This is an unusual post. But then again, this is also my 500th post.
If you recall, when I started this blog last summer, the first thing I wrote about was the beginning of the end for the Big 12 conference. It was announced that Texas and Oklahoma were jumping to the lucrative SEC, and I incorrectly believed that the Big 12 was on the edge of dissolving. While clearly the conference didn’t dissolve, the departure of Texas and OU kicked off perhaps what will be the largest conference realignment in NCAA history. Not only will schools face different rivals in the near future, a few Division II teams will be moving up to fill in vacancies left by departing DI schools for greener pastures.

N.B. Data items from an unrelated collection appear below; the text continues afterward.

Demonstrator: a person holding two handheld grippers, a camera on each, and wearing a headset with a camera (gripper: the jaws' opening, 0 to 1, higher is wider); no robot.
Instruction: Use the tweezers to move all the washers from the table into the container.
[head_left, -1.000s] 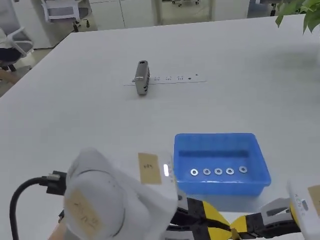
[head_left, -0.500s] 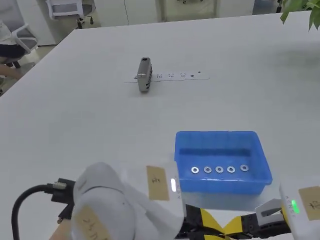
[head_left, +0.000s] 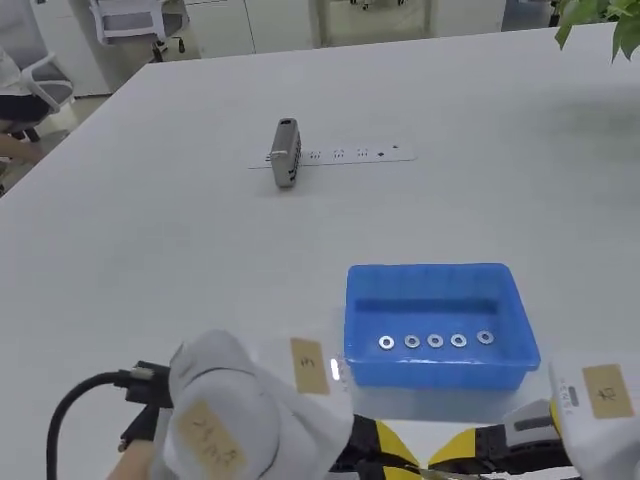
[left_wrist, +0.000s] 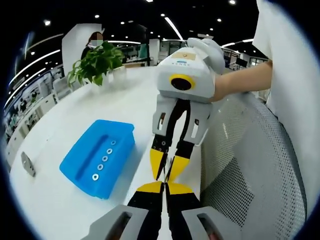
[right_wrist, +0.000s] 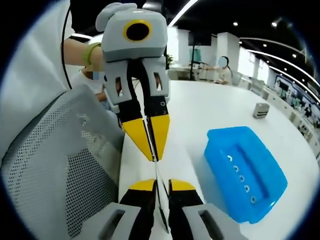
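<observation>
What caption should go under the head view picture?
Five washers in a row inside the blue container on a white table.

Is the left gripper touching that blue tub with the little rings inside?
Apart. The left gripper view shows a strip of bare white table between the left gripper and the blue container.
</observation>
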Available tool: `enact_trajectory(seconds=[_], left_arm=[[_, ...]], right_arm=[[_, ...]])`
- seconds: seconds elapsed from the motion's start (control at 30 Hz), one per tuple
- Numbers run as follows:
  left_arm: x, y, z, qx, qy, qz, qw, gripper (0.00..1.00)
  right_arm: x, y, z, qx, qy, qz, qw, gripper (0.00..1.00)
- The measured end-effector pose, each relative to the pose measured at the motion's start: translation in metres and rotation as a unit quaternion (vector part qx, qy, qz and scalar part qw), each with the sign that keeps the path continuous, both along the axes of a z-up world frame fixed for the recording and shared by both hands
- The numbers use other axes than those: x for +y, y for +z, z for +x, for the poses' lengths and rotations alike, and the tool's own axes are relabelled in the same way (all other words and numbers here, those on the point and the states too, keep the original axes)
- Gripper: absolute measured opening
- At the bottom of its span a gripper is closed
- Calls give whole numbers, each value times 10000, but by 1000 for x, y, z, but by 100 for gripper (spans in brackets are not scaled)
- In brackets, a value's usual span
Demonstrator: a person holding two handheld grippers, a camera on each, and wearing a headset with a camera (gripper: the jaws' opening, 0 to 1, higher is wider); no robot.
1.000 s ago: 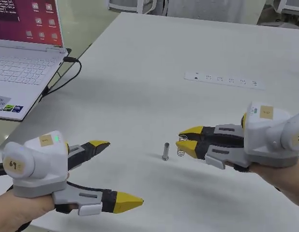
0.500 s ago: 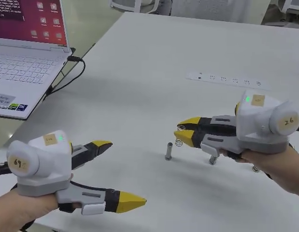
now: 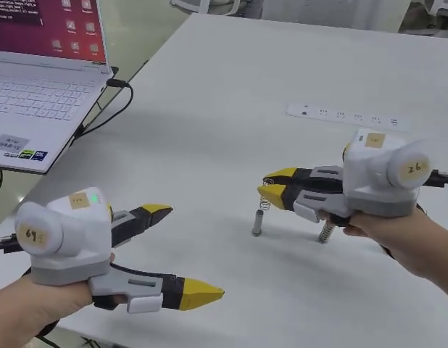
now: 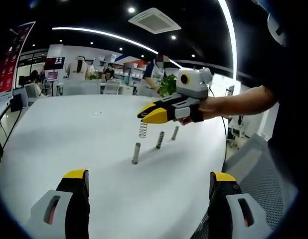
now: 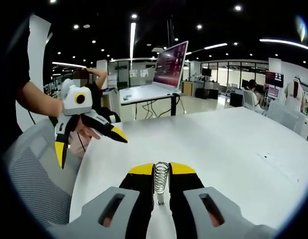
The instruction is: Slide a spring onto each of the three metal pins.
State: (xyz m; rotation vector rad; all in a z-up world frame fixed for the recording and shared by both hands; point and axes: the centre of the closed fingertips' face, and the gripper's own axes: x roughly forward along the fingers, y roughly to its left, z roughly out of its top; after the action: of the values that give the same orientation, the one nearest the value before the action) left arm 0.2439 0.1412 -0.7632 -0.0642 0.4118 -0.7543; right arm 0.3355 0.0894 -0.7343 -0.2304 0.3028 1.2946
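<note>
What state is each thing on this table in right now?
left gripper: open, empty
right gripper: shut on spring
spring: held in air, on no pin
bare pin: upright, no spring
second pin: upright, spring on
third pin: upright, seemingly spring on
laptop: open, screen lit

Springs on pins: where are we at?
Done: near sprung pin and, seemingly, far pin carry springs. In hand: right gripper shut on the last spring, just above the bare pin. Left: slide it on.

Open table point(image 3: 209, 109) surrounds the bare pin point(image 3: 258, 222); a sprung pin point(image 3: 326, 232) stands near.
</note>
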Motion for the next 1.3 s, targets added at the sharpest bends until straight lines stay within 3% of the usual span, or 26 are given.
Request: enact_trajectory(seconds=[0.57,1.3], left_arm=[[3,-5,-1,106,83,-21,9999,98],[4,-6,-4,168,97,-42,9998,97]], right_arm=[[1,-18,4,178,-94,-91,9998,8],[4,-19,5,194,-88,-91,9997,8]])
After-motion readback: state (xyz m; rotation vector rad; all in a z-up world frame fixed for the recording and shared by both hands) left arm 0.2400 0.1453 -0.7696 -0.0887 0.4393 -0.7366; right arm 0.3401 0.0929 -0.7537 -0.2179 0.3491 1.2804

So to mark this milestone, I will be making the argument for a move that will perhaps be one of the final steps in this massive realignment: Pittsburg State University to NCAA Division I.

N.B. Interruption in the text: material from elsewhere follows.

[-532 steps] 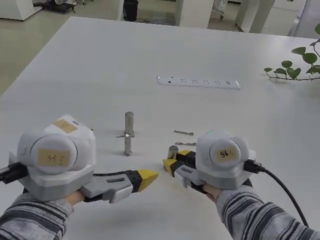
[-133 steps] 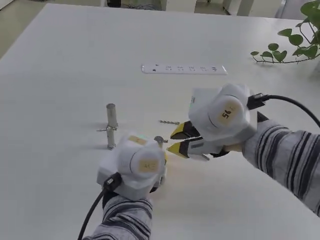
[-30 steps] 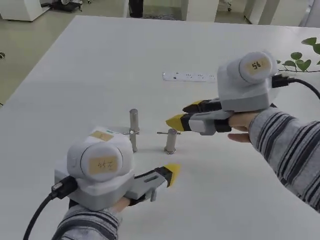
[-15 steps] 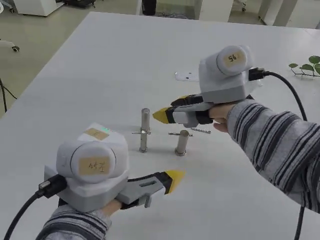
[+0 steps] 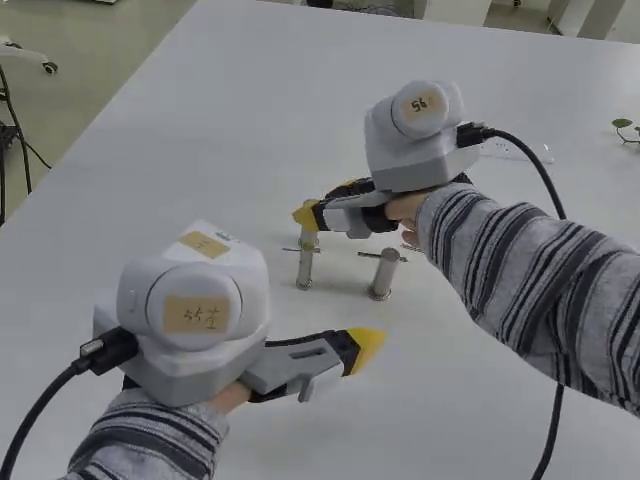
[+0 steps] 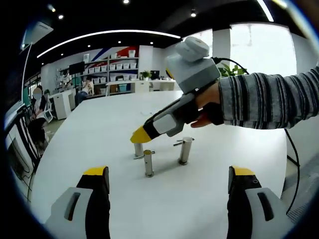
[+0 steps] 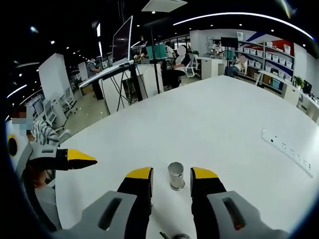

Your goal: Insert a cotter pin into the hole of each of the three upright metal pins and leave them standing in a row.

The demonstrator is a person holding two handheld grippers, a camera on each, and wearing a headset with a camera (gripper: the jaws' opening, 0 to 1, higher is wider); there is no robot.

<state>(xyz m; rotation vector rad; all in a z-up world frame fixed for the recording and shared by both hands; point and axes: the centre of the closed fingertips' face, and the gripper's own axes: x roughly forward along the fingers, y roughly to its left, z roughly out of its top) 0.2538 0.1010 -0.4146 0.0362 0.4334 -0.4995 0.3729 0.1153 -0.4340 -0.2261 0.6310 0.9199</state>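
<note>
Two grey metal pins stand on the white table. The taller pin [image 5: 304, 265] has a cotter pin [image 5: 294, 250] through it. The shorter pin [image 5: 381, 275] stands to its right, also crossed by a cotter pin [image 5: 381, 255]. My right gripper [image 5: 305, 215] reaches in from the right and hangs at the taller pin's top. In the right gripper view the pin top [image 7: 175, 175] sits in the narrow gap of the right gripper [image 7: 172, 173], with a sliver of room on each side. My left gripper [image 5: 365, 340] stays low in front. The left gripper [image 6: 168, 172] is wide open, facing both pins [image 6: 148, 163] [image 6: 185, 149].
A white power strip [image 7: 291, 149] lies farther back on the table [image 5: 200, 120]. A black cable [image 5: 545, 190] trails from the right gripper over a striped sleeve [image 5: 520, 270]. Plant leaves [image 5: 625, 130] show at the right edge. People sit at desks [image 7: 179, 64] beyond the table.
My right gripper has swung left from above the shorter pin to the taller pin's top. The left gripper stays low in front. The head camera has shifted.
</note>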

I mean, why the hell not, right? Plus the Pitt State Gorilla was one of Mike Leach’s (RIP) favorite mascots and the only gorilla…as far as I know…in NCAA sports.

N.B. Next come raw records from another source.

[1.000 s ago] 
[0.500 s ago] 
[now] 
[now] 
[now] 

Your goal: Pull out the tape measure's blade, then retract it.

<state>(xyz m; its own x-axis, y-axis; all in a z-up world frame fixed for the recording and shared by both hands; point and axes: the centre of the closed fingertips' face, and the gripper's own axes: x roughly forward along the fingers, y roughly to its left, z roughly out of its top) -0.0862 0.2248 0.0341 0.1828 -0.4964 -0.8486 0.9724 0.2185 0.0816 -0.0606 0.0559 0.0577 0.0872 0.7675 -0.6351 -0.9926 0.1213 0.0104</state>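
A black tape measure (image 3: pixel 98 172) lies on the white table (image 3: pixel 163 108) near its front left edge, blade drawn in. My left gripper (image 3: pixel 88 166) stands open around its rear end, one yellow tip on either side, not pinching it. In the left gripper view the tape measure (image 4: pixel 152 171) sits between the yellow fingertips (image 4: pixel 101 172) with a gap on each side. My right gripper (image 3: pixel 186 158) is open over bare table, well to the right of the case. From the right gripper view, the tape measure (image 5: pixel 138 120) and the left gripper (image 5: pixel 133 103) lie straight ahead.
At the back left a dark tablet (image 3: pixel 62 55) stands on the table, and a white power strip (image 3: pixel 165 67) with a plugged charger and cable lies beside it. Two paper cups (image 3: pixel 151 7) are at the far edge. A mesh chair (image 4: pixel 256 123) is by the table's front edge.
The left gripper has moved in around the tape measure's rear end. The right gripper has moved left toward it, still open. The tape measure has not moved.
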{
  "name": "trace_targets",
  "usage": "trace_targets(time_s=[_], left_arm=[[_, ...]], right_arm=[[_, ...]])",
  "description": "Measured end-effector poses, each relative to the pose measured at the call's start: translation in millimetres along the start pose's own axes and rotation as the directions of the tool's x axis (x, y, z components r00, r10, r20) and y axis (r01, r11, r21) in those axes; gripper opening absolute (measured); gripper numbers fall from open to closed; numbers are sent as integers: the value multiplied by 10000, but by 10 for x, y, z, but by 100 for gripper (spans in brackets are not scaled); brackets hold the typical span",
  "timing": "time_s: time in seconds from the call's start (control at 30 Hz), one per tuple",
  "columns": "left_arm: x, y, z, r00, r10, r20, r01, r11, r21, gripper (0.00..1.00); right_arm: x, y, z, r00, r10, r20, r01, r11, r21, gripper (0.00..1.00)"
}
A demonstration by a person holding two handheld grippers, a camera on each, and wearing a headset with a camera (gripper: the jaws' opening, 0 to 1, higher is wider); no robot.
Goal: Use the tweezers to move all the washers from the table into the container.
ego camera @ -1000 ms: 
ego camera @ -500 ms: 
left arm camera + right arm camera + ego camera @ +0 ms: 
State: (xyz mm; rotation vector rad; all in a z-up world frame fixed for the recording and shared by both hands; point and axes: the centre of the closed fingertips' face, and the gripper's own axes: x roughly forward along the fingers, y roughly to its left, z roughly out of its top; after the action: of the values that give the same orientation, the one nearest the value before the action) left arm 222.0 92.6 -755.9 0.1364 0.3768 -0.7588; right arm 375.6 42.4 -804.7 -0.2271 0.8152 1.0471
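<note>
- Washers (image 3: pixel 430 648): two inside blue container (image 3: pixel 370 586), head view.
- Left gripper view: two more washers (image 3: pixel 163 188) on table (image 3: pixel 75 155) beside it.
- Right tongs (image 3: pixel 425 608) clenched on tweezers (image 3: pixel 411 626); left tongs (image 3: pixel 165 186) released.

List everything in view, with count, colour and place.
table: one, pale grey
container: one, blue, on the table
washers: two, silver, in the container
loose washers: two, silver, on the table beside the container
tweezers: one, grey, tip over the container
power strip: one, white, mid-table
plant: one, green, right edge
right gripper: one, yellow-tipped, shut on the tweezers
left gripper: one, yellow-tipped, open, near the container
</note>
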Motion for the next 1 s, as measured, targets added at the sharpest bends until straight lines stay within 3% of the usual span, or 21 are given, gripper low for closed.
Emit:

Now if I ever do research for this blog, it’s only the bare minimum. So keep that in mind.
A little bit about the school: Pitt State is located in Pittsburg, Kansas in the southeastern end of the state. It’s football program currently has the most wins than any other school in DII. Currently, they play in the Mid-America Intercollegiate Athletics Association (MIAA) and their biggest rival are the Northwest Missouri State Bearcats.
At first glance, this university appears to be in the middle of nowhere, but it actually sits just outside of the Joplin MO-Miami, OK metro area with a population just under 200,000 people. And to the south sits the Northwest Arkansas region with a population over 500,000. If I had to guess, a large portion of the alumni base live in these two areas. Additionally, the state of Kansas has only two DI football schools: the Kansas Jayhawks and the Kansas State Wildcats (Also, to the north and to the west lie Kansas City and Wichita respectively, neither of which sport a DI football program). Neighboring Missouri also sponsors only three DI football programs (this sounds incorrect, so correct me if I’m wrong).
As far as athletic facilities go, at least as far as football is concerned, I’d say that they could compete with many at the FCS level, particularly after the addition of the Plaster Center in 2015. So, again, in FOOTBALL, Pitt State CAN compete.
The problem is that to qualify for NCAA Division I, schools have to sponsor at least seven men and women’s sports each OR six men’s sports and eight women’s. Currently, Pitt State only sponsors six each. Furthermore, while I don’t suppose revenue is a barrier to entry, it’s probably helpful to have an athletic department bring in a good amount of cash. From what shoddy research I did, Pitt State performs quite well for DII, even outperforming some DI FCS schools like Morehead State University in Kentucky, but it falls way short from many other DI programs in equaling their revenue. Again, this isn’t a barrier to entering DI, but it is PROBABLY a barrier to entering a DI conference because a school has to bring something to the table.
Most of this is an easy fix. Schools add sports all of the time. And revenue would probably increase by moving up to DI. But leaving DII and the MIAA would probably annoy many within the fan base.
But money talks. And given Pitt State’s declining enrollment, a jump to a bigger stage might be the solution it’s looking for. Which is why I see Pitt State possibly moving to DI in the near future.